Task to carry out = Start to finish, copy the data exactly.
+++ Recorded data
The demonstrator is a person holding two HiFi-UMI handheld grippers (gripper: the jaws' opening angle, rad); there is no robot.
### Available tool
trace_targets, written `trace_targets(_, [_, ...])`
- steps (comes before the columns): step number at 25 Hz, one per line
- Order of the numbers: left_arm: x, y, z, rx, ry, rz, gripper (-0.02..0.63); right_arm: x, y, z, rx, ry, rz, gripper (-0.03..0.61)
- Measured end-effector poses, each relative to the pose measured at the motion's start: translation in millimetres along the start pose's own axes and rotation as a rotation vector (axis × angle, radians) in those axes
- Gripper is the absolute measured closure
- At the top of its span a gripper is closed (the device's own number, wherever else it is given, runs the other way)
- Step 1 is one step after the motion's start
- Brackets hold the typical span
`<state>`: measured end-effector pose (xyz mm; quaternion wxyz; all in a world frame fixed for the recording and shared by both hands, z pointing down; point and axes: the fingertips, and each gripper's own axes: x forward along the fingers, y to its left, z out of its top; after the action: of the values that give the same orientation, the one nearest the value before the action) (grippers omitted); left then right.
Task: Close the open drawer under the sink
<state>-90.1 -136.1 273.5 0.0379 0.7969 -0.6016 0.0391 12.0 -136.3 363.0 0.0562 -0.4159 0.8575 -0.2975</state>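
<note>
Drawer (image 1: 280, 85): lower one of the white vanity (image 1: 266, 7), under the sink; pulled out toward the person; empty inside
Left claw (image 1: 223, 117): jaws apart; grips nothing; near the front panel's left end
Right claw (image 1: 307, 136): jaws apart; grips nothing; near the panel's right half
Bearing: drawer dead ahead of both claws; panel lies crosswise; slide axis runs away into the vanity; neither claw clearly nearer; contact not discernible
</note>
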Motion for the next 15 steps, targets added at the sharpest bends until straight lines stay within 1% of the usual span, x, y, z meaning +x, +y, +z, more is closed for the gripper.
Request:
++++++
The completed task =
The demonstrator is a person holding two HiFi-UMI handheld grippers (gripper: the jaws' opening angle, rad); there is no robot.
### Available tool
trace_targets, written `trace_targets(_, [_, ...])`
- steps (comes before the columns): step number at 25 Hz, one per line
- Order of the numbers: left_arm: x, y, z, rx, ry, rz, gripper (-0.02..0.63); right_arm: x, y, z, rx, ry, rz, gripper (-0.03..0.61)
- Measured end-effector poses, each relative to the pose measured at the motion's start: translation in millimetres along the start pose's own axes and rotation as a rotation vector (axis × angle, radians) in those axes
- Gripper is the absolute measured closure
- At the top of its span a gripper is closed (the device's own number, wherever else it is given, runs the other way)
- Step 1 is one step after the motion's start
- Brackets hold the typical span
`<state>`: measured end-effector pose (xyz mm; quaternion wxyz; all in a world frame fixed for the recording and shared by both hands, z pointing down; point and axes: the fingertips, and each gripper's own axes: x forward along the fingers, y to its left, z out of its top; after the action: of the values that give the same orientation, the one nearest the value before the action) (grippers omitted); left then right.
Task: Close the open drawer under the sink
<state>-90.1 -136.1 273.5 0.0379 0.7969 -0.6016 0.0391 12.0 -136.3 363.0 0.0562 -0.4159 0.8575 -0.2975</state>
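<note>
Drawer (image 1: 280, 85): lower one of the white vanity (image 1: 266, 7), under the sink; pulled out toward the person; empty inside
Left claw (image 1: 223, 117): jaws apart; grips nothing; near the front panel's left end
Right claw (image 1: 307, 136): jaws apart; grips nothing; near the panel's right half
Bearing: drawer dead ahead of both claws; panel lies crosswise; slide axis runs away into the vanity; neither claw clearly nearer; contact not discernible
</note>
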Motion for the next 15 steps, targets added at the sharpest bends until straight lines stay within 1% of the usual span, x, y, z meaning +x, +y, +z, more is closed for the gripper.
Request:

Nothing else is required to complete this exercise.